I looked on google and found a Wetherspoons close to Piccadilly station, but have no idea what it's like, so if you can suggest somewhere that would be great as I haven't been to Manchester for 15 years! Preferably somewhere large and close to the railway station or easy to find


----------



## Mark T (Sep 19, 2011)

Northerner said:


> I looked on google and found a Wetherspoons close to Piccadilly station, but have no idea what it's like, so if you can suggest somewhere that would be great as I haven't been to Manchester for 15 years! Preferably somewhere large and close to the railway station or easy to find


I'm assuming for London you are using the same Wetherspoons thar Circle-D used earlier this year?


----------



## Northerner (Sep 19, 2011)

Mark T said:


> I'm assuming for London you are using the same Wetherspoons thar Circle-D used earlier this year?



Either that or the Shakespeare's Head which I think is a bit bigger (that's where we've been for the past couple of years )


----------



## Dizzydi (Sep 19, 2011)

Northerner said:


> I looked on google and found a Wetherspoons close to Piccadilly station, but have no idea what it's like, so if you can suggest somewhere that would be great as I haven't been to Manchester for 15 years! Preferably somewhere large and close to the railway station or easy to find



Hi Northerner, I was wondering about somewhere in the Printworks, few pubs really nice. The area around Piccadilly is a bit in need of re generation (this is me being polite and no office is meant). The print works is easy to get to either 10 minute walk or even the tram. It is not far from Victoria station as well. Or there is a weatherspoons on Princess Street which is nice this is about 15 to 20 minute walk

http://www.jdwetherspoon.co.uk/home/pubs/the-waterhouse


----------



## Northerner (Sep 19, 2011)

Dizzydi said:


> Hi Northerner, I was wondering about somewhere in the Printworks, few pubs really nice. The area around Piccadilly is a bit in need of re generation (this is me being polite and no office is meant). The print works is easy to get to either 10 minute walk or even the tram. It is not far from Victoria station as well. Or there is a weatherspoons on Princess Street which is nice this is about 15 to 20 minute walk
> 
> http://www.jdwetherspoon.co.uk/home/pubs/the-waterhouse



That looks a nice place and very easy to get to from the station, let's say that is the venue for now  I take your point about the area around the station


----------



## Dizzydi (Sep 19, 2011)

Northerner said:


> That looks a nice place and very easy to get to from the station, let's say that is the venue for now  I take your point about the area around the station



Great stuff - I can meet people at Piccadilly - will be getting a train in from the 'Grove' - so once a time has been decided we can sort out meeting folk !!
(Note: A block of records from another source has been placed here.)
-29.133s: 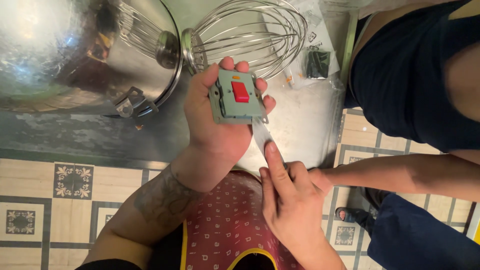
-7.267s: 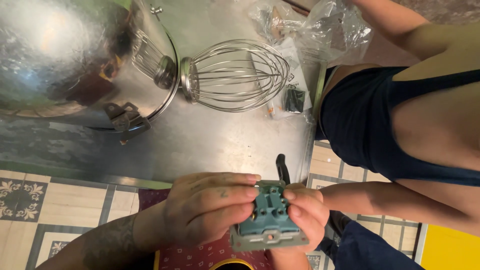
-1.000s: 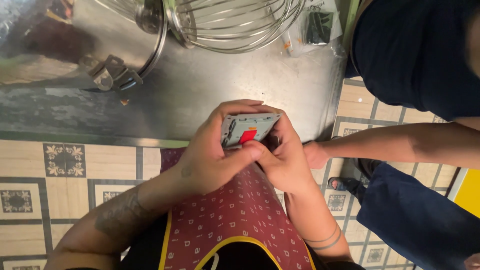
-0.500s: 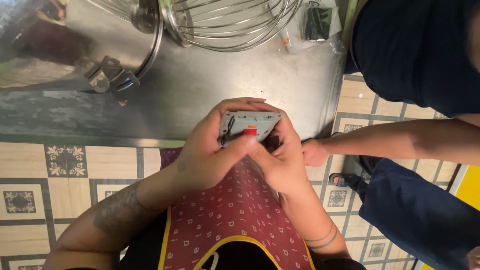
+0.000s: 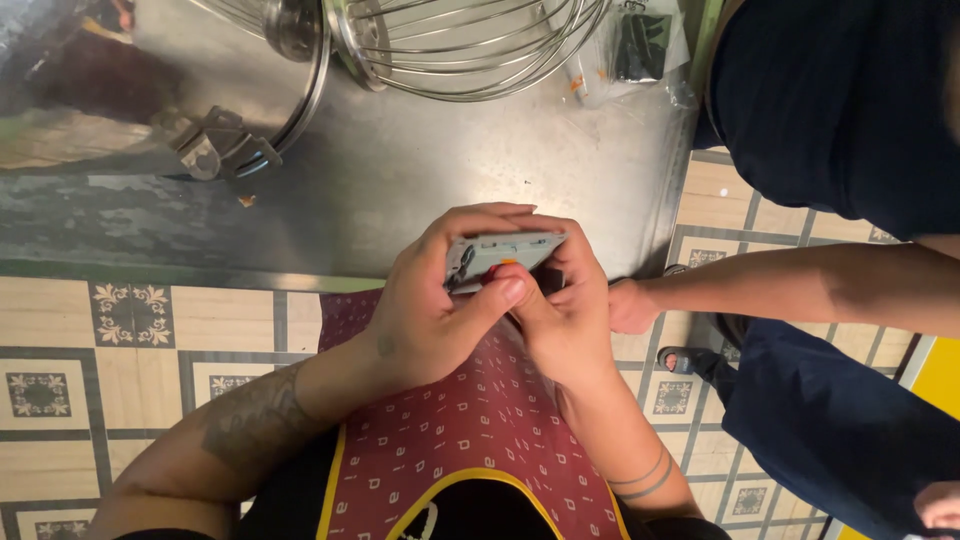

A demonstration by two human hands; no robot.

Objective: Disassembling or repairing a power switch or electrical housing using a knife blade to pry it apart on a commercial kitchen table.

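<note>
The switch plate (image 5: 503, 256), a grey-green plastic rectangle with a red rocker just showing, sits between my hands above my patterned red apron (image 5: 450, 440), my left hand (image 5: 430, 300) closed around its 9 o'clock end and my right hand (image 5: 565, 300) closed on its 3 o'clock end. I judge it could slip if my thumbs press unevenly, since smooth plastic gives little purchase. At 12 o'clock lies the dull steel bench (image 5: 420, 170), then the wire whisk (image 5: 470, 45) and shiny bowl (image 5: 200, 70); a co-worker's arm (image 5: 800, 290) reaches in from 3 o'clock.
</note>
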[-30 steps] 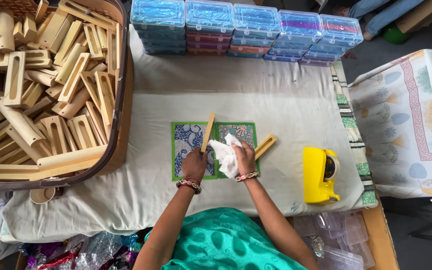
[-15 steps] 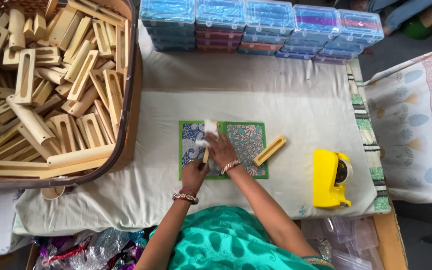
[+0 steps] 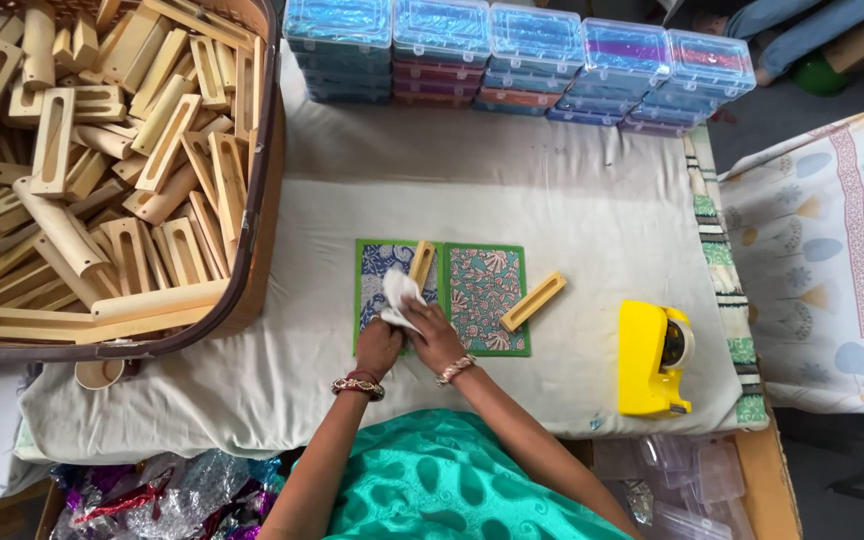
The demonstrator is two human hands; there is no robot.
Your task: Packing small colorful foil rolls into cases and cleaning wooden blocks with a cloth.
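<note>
A white cloth (image 3: 398,295) is being gripped in the right hand (image 3: 435,335), fingers closed narrow around it, and is being pressed against the near end of a slotted wooden piece (image 3: 420,264). The left hand (image 3: 379,347) is being kept just beside the right, touching it, curled shut at the cloth's lower edge; whether anything more is being held in it cannot be told. Both hands are being rested on a green-bordered patterned mat (image 3: 482,298), which is lying on the cloth-covered tabletop (image 3: 572,200). The wooden piece is lying on the mat directly ahead of the hands. A second slotted wooden piece (image 3: 532,301) is lying just right of the hands, half off the mat. Further right, a yellow tape dispenser (image 3: 652,358) is standing. Far ahead, stacked clear plastic boxes (image 3: 512,55) are being lined up. To the left, a basket (image 3: 252,290) of wooden pieces is sitting
</note>
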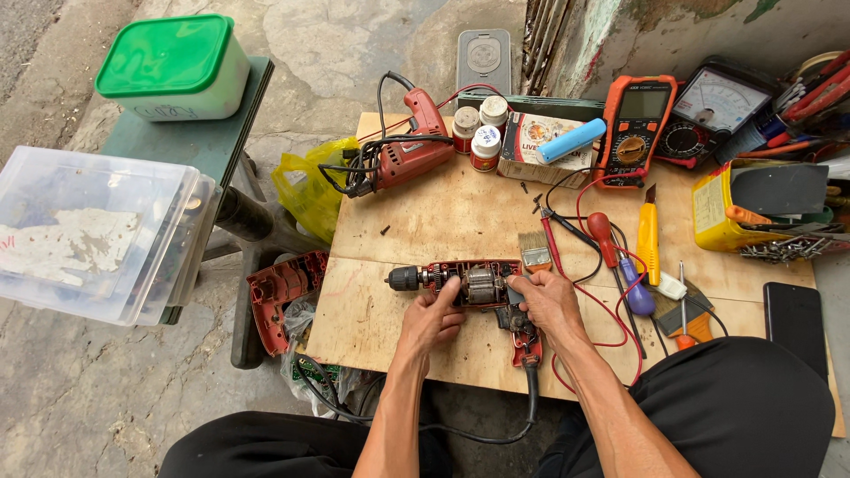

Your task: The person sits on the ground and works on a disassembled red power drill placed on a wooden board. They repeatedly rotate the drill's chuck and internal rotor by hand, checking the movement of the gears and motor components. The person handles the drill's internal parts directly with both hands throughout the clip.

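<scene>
We hold the opened red drill [474, 288] at the near middle of the plywood board [398, 221] — our left hand [431, 319] grasps its motor body, our right hand [547, 301] grips behind the motor, above the handle. A paintbrush [535, 251] lies just beyond, the removed red shell half [283, 296] off the board's left edge.

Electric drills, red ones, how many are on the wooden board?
2. An opened red electric drill lies at the front edge under both hands; a closed red drill rests at the back left corner. Clutter may hide more.
</scene>
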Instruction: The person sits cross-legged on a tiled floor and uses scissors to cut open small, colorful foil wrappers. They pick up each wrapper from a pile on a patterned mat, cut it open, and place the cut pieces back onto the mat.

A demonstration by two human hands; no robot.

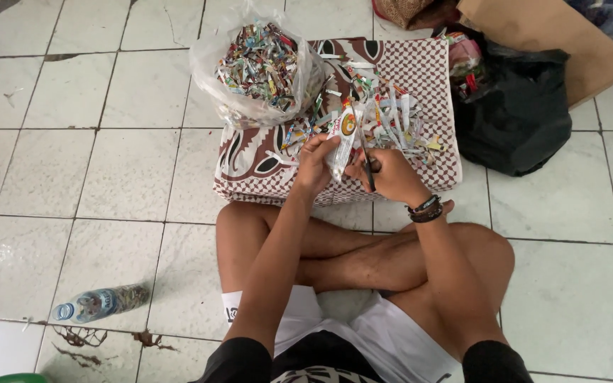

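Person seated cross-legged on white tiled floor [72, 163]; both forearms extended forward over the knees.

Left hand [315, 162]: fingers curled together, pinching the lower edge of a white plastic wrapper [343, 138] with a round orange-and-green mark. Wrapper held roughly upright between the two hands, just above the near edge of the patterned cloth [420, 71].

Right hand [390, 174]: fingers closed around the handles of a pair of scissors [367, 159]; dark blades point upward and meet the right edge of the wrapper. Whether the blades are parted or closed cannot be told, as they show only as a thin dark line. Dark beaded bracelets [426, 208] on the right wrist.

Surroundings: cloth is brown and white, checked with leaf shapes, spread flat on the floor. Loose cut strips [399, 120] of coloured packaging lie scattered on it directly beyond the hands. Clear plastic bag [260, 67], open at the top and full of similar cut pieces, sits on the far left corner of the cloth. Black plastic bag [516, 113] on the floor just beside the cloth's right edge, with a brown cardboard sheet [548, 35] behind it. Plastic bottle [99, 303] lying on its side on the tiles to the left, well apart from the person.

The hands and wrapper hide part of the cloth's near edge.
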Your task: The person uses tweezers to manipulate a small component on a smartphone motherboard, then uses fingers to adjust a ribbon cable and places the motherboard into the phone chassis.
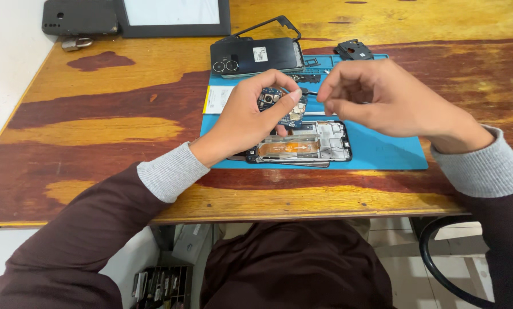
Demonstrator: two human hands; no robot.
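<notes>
Bright, even light falls from above, giving soft shadows just under the left hand and right hand. Beyond them the varnished wooden table shows mild sheen. Focus is sharp; edges bend slightly.

The left hand covers most of the small circuit board and the left end of the opened phone. The right hand hides part of the blue mat behind it; whether it pinches anything is unclear. At the far edge, the dark frame and a phone case are cut off.
</notes>
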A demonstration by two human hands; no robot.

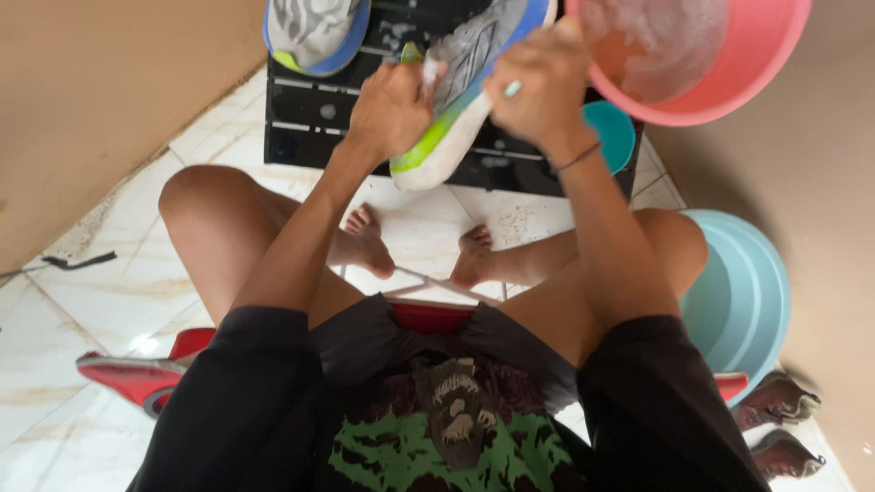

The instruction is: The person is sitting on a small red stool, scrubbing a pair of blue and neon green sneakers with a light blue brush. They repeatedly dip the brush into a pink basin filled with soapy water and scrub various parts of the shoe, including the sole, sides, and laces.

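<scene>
Second sneaker (314, 32) at 11 o'clock, lying on black crate (314, 118). Left hand (392, 109) clenched on side of sneaker (456, 100) at 12 o'clock, over crate. Right hand (538, 87) grips same sneaker from other side, small pale thing pinched in fingers; cannot tell what. Pink basin (720, 55) with soapy water at 1 o'clock, just beside right hand. Teal bowl (612, 132) under it. Light blue basin (743, 301) at 3 o'clock beside knee. Count: two sneakers, two basins, one bowl, one crate.
</scene>
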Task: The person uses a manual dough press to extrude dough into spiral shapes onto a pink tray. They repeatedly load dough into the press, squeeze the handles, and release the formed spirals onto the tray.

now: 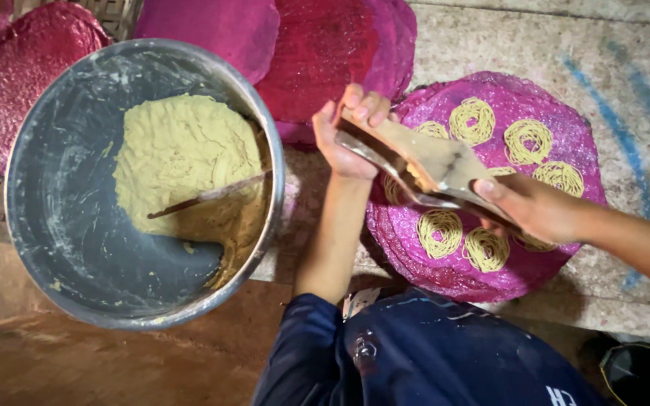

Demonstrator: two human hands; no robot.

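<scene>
Nearest, the left hand (347, 135) and right hand (532, 207) each grip an end of the press (423, 165), holding it level over the pink mat (566, 128) so dough coils (439, 231) drop onto it. Left of the mat, a basin (62, 218) keeps dough (182, 154) within reach. Spare mats (317, 53) lie beyond.

Both hands closed in grip: left (347, 135) raised, right (536, 207) lower.
</scene>
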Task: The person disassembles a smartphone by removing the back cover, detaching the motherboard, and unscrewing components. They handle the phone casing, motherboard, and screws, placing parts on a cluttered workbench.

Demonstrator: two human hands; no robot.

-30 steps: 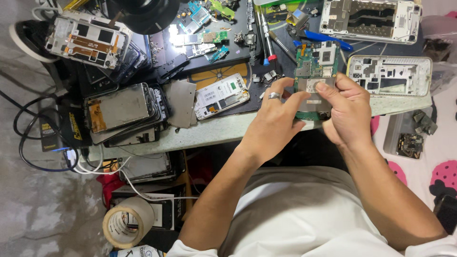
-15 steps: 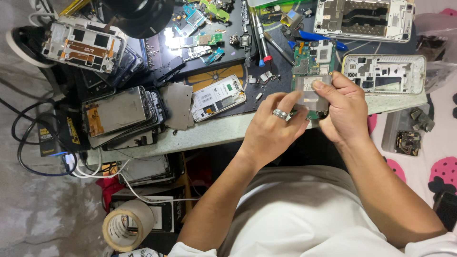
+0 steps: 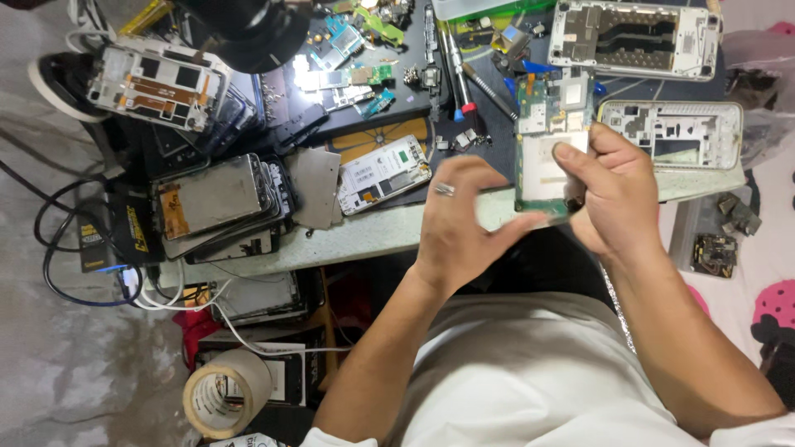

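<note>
Both hands are over the front edge of a cluttered repair bench [image 3: 373,236]. My right hand [image 3: 617,194] grips a green phone circuit board [image 3: 546,136] with a pale metal shield, thumb pressed on its face. My left hand [image 3: 460,223], a ring on one finger, pinches the board's lower edge with its fingertips. The board stands tilted above the bench edge, its lower part hidden by my fingers.
White phone frames lie at the right [image 3: 675,132] and top right [image 3: 633,37]. A stack of phone screens [image 3: 215,203], an opened phone [image 3: 385,174], screwdrivers [image 3: 451,62], loose small parts and black cables [image 3: 74,248] crowd the left. A tape roll [image 3: 224,393] sits below.
The board has been lifted and turned more upright. My left hand slid from the board's top down to its lower edge, and my right thumb moved onto its face.
</note>
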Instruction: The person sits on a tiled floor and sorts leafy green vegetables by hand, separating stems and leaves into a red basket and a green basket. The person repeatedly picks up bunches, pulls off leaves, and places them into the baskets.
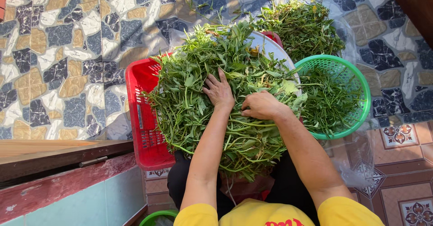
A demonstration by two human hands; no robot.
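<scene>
A big heap of leafy green stalks (203,95) lies across a red plastic crate (144,117) in front of me. My left hand (218,89) rests flat on top of the heap with its fingers spread. My right hand (260,105) is beside it, fingers curled down into the stems, and whether it grips any I cannot tell. A white basin rim (270,48) shows under the far side of the heap.
A green mesh basket (356,79) holding picked greens stands to the right. Another pile of greens (302,23) lies on clear plastic behind it. A wooden ledge (54,156) is at lower left. Patterned tile floor (63,59) surrounds everything.
</scene>
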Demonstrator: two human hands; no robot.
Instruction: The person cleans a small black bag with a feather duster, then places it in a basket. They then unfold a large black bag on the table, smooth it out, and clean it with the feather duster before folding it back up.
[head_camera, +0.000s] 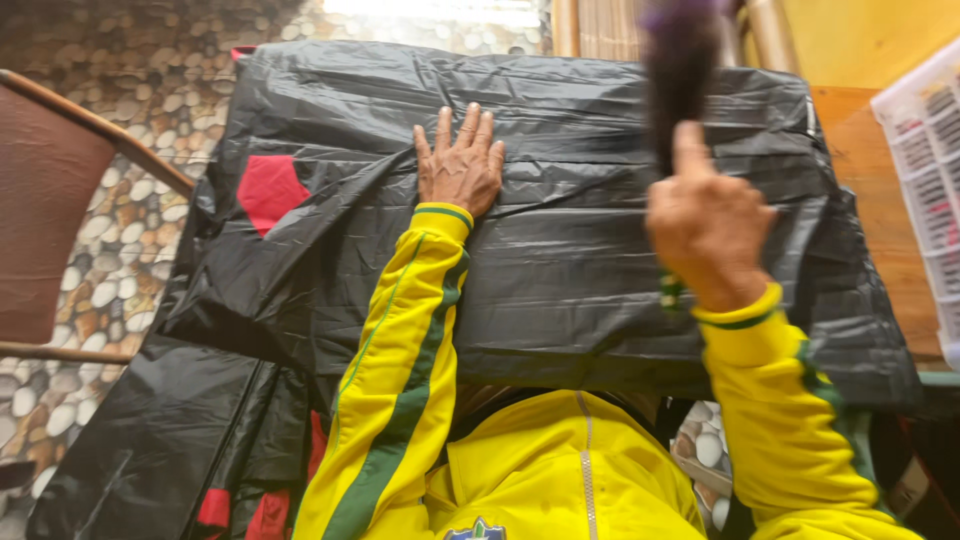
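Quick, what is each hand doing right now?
Left hand: open, flat on the black plastic sheet.
Right hand: closed, holding a dark brush.

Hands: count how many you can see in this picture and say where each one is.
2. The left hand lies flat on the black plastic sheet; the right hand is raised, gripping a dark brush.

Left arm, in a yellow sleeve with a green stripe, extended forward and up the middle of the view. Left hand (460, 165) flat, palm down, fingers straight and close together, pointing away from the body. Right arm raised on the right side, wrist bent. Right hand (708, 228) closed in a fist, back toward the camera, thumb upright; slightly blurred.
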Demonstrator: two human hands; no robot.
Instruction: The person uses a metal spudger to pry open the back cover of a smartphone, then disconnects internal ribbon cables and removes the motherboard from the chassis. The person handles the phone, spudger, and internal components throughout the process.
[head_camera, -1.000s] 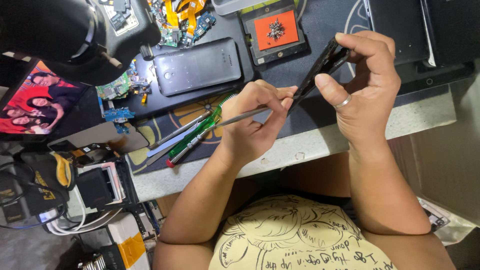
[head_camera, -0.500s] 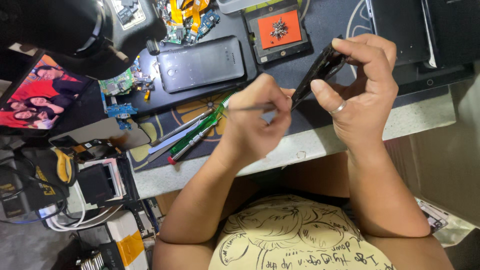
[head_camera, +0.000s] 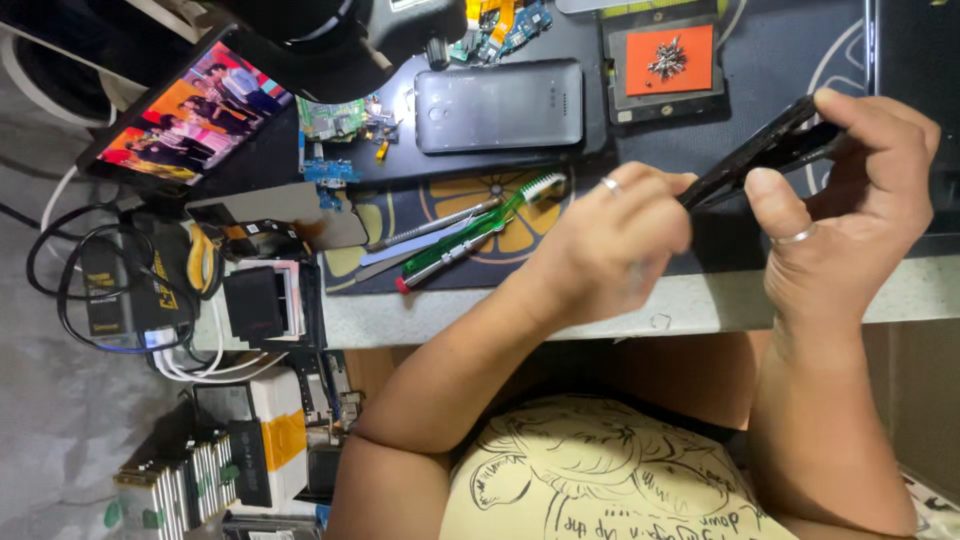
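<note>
Right hand (head_camera: 850, 200): fingers curled round a thin black phone frame (head_camera: 765, 150), held edge-on above the dark work mat (head_camera: 780, 60).
Left hand (head_camera: 615, 245): closed loosely, fingertips against the frame's lower end; can't tell what's pinched.
Nearby: green-handled toothbrush (head_camera: 480, 228), dark grey phone back (head_camera: 498, 105), orange screw tray (head_camera: 668, 60).

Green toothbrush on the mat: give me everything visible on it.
The translucent green plastic toothbrush lies flat on the dark work mat, white bristle head toward the grey phone back cover, its far end tipped red. It lies alongside a slim metal tool. Neither hand touches it; the left hand is nearest.
</note>
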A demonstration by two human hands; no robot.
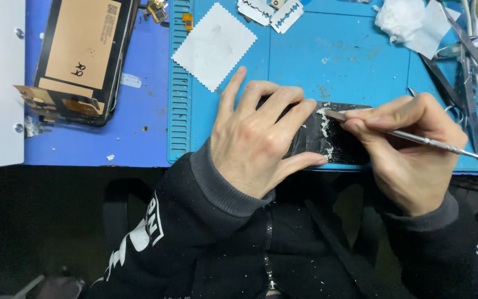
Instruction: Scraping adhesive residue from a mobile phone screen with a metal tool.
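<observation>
The left hand (261, 138) lies flat, fingers spread, pressing down a black phone panel (341, 135) at the near edge of the blue work mat (338, 61). The right hand (408, 152) pinches a thin metal scraper (416, 137), its flat tip touching a ridge of white glue residue (325, 133) on the panel. The mat's middle lies open beyond the fingers. Toward the far edge are a white zigzag-edged cloth (214, 45) and razor blades (272, 12); tweezers (460, 72) crowd the right edge. A disassembled phone screen (84, 55) rests far left.
</observation>
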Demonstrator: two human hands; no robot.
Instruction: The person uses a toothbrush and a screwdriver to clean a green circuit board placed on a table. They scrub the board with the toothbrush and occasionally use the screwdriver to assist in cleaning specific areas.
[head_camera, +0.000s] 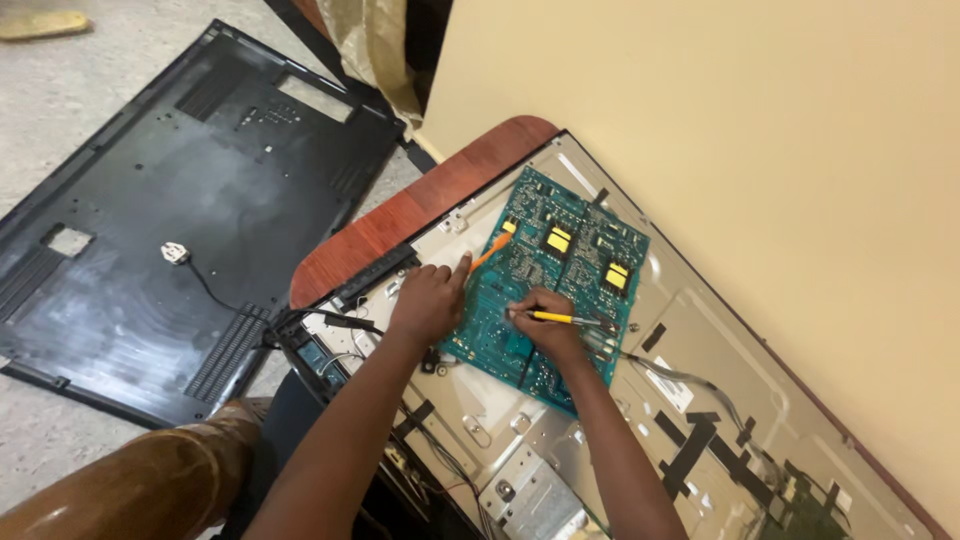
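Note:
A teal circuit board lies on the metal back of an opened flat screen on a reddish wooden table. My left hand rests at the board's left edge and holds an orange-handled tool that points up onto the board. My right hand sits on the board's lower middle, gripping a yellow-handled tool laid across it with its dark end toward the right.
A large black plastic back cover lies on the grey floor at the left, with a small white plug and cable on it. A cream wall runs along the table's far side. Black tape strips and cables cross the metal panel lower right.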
(Right near the station is a bit bleak - M'cr is going through a massive re generation at the moment, but that little bit has not quite been got to)


----------



## hyper-Suze (Sep 20, 2011)

Sorry...being a bit dense here....is the london meet in the city centre? If I book a train to the centre and catch a tube to wherever the D's are!!!

Is there more than 1 train station to Manc? I may drive but will look to pricing up train first but need to know which station is best to arrive at!!!!!


----------



## Mark T (Sep 20, 2011)

hyper-Suze said:


> Sorry...being a bit dense here....is the london meet in the city centre? If I book a train to the centre and catch a tube to wherever the D's are!!!
> 
> Is there more than 1 train station to Manc? I may drive but will look to pricing up train first but need to know which station is best to arrive at!!!!!


From when I used to live in Preston, I think the Manchester trains mostly come in to Euston.  You can drop down the northern line to Tottenham Court Road and either change or walk to Holborn.

Or you can walk from Euston - which is what we used to do.


----------



## Northerner (Sep 20, 2011)

hyper-Suze said:


> Sorry...being a bit dense here....is the london meet in the city centre? If I book a train to the centre and catch a tube to wherever the D's are!!!
> 
> Is there more than 1 train station to Manc? I may drive but will look to pricing up train first but need to know which station is best to arrive at!!!!!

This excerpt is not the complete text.